On est quel jour ? #8
J’ai perdu tous mes points en deux jours ! Et j’en suis heureux, même si je continue à rouler comme un « bourrin", ici. Oui, j’ai envie d’aller vite et sortir rapidement de cette période de ma vie qui est toujours entre parenthèses.
Tous les matins, c’est le même scénario, qui s’ajoute aux autres rituels gravés dans le marbre ici : Quels moyens de locomotion utiliser ?
Pour fayoter, bien entendu, je me rends dans la salle de kiné avec mes béquilles : ça fait plus sportif !
Le déambulateur, c’est pour la chambre ou aller pisser en pleine nuit… Quand au fauteuil roulant, c’est le soir, quand je suis crevé et qu’il n’y a plus personnes dans les couloirs. Je peux alors rouler comme un bourrin vers la terrasse pour aller fumer.

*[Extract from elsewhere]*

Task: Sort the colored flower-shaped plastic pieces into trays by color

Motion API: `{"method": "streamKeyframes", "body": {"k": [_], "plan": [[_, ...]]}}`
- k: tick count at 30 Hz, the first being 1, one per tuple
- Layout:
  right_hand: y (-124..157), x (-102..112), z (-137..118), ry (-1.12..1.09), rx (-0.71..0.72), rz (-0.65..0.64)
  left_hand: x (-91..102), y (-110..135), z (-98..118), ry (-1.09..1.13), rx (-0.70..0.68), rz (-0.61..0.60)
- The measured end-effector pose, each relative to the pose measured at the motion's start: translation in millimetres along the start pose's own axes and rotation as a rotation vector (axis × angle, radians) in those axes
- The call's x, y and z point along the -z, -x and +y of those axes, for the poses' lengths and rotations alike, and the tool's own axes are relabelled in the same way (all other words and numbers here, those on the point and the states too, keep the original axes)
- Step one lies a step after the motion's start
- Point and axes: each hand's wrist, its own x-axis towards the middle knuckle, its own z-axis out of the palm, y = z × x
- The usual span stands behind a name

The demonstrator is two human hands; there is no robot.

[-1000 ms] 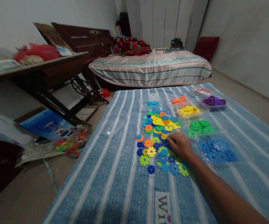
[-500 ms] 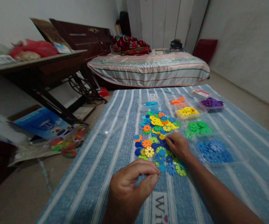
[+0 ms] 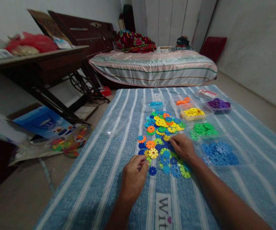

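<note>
A pile of flat, toothed plastic discs [image 3: 163, 134] in blue, green, yellow and orange lies on a blue striped cloth [image 3: 118, 179]. My left hand [image 3: 134, 177] rests at the pile's near left edge, fingers curled together over a light-green disc beside a lone blue disc [image 3: 152, 171]. My right hand [image 3: 184, 148] lies on the pile's right side, fingertips pinched at dark blue discs; what they grip is hidden. Clear trays to the right hold sorted discs: blue [image 3: 218, 150], green [image 3: 203, 129], yellow [image 3: 193, 112], orange [image 3: 182, 102], purple [image 3: 218, 104] and light blue [image 3: 155, 104].
An empty clear tray [image 3: 114, 126] sits left of the pile. Off the cloth on the left floor lie a plastic bag of coloured discs [image 3: 68, 145] and a blue box [image 3: 44, 123]. A dark table [image 3: 39, 64] stands at left, a striped mattress [image 3: 152, 68] behind.
My left hand came into view and moved forward to the pile's near left edge. My right hand stayed on the pile's right side, shifting slightly.
</note>
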Motion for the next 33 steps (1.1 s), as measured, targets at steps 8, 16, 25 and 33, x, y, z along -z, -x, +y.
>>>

Tout est réglé, sauf lorsqu’un événement intervient, c’est à dire : jamais.
Mais ce choix de mon moyen de locomotion n’est pas donné à tout le monde dans le monde de dehors. Si ?

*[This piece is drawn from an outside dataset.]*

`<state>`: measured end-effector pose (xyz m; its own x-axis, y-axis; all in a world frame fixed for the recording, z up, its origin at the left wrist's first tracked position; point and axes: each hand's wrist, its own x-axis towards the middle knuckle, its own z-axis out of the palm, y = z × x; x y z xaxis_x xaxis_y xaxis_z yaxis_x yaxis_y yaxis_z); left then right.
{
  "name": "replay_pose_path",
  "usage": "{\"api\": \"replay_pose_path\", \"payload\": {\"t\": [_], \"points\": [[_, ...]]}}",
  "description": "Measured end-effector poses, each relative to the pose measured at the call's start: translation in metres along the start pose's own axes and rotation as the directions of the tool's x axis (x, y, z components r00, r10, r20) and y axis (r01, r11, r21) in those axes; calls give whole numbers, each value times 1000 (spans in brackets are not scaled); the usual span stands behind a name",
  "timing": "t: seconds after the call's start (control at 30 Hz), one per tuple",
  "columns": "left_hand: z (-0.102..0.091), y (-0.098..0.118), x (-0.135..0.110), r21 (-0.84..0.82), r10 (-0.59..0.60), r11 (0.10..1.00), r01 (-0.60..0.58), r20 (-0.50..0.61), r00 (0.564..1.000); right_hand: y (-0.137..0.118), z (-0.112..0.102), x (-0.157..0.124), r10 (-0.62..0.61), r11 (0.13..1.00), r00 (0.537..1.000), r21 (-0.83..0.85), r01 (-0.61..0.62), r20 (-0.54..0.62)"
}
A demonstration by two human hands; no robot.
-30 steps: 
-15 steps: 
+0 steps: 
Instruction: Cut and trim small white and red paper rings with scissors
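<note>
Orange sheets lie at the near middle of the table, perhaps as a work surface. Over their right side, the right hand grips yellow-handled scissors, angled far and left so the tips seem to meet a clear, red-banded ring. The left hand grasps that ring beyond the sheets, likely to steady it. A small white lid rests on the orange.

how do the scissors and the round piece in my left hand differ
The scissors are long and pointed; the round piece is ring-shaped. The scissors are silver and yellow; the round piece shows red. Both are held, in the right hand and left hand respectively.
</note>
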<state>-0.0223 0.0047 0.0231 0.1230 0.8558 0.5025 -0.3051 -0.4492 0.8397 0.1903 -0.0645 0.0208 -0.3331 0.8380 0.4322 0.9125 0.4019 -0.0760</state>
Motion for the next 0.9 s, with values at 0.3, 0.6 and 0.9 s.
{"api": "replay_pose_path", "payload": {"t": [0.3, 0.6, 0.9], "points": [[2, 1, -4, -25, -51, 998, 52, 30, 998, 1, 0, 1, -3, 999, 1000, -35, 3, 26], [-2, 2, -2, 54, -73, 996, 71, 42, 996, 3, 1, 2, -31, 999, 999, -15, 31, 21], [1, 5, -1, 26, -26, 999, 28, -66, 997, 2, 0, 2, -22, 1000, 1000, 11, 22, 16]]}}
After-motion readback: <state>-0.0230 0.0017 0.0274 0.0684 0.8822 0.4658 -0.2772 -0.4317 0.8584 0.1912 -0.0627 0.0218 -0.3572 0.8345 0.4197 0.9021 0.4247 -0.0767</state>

Reste que ma jambe gauche, en réparation, ne veut toujours pas démarrer au quart de tour. Les kinés m’ont vu avec deux béquilles et en short, et là, je dois passer à une béquille (toujours en short) pour aller me faire masser et jouer à la balle entre les jambes (oui j'ai toujours mes deux jambes)
2 X 1h30 de kiné par jour et je suis vidé !
Mais ma vie ne s’arrête pas aux séances de kiné, enfin... si.
Car cette salle de tortures et de massages est un lieu particulier où tu constates qu'il y a moins de jambes que d’êtres humains présents.
Une véritable cour des miracles où tout le monde se parle : « lève toi et marche !» Il y a aussi, un garage à prothèses où s’affairent des mécano-kinés pour régler avec pince et tournevis de fausses jambes concoctées sur mesure.
Ici, on ne peut rien cacher de son statut social, avec ou sans jambe, avec ou sans sonde, en tenue de sportif du dimanche, avec une maladresse inouïe lorsqu’on réapprend à marcher à l’âge de 55 ans (je parle de moi)…
Bref les masques tombent et on constate qu’on est presque tous pareils. Je dis (encore) presque... car tous ce reluquent et doivent se dire intérieurement : « toi, il te reste encore un pied, moi j'en ai plus. Salaud. Je vais te péter le genou restant » « Lui, crâne avec sa marche déhanchée après un AVC. Prétentieux, arrête de la péter » « Mamie fait de la résistance pour marcher, alors qu’elle n’a plus d’âge… »
D’accord j’exagère un peu, mais je suis près de Marseille. Toutefois ce « reluquage" est une réalité qui nous ramène, finalement, tous, sur un même pied d’égalité… Euh, « pied » n’est peut-être pas le bon mot.
Bon, j’ai perdu tous mes points. J’en avais 38 et hop plus rien.
Ma cicatrice se porte bien et il parait (car j’ai oublié l’auteur) que : « Il n’y a pas d’héroïsme, sans cicatrices »
Signé : Votre Héros, qui vous salut bien.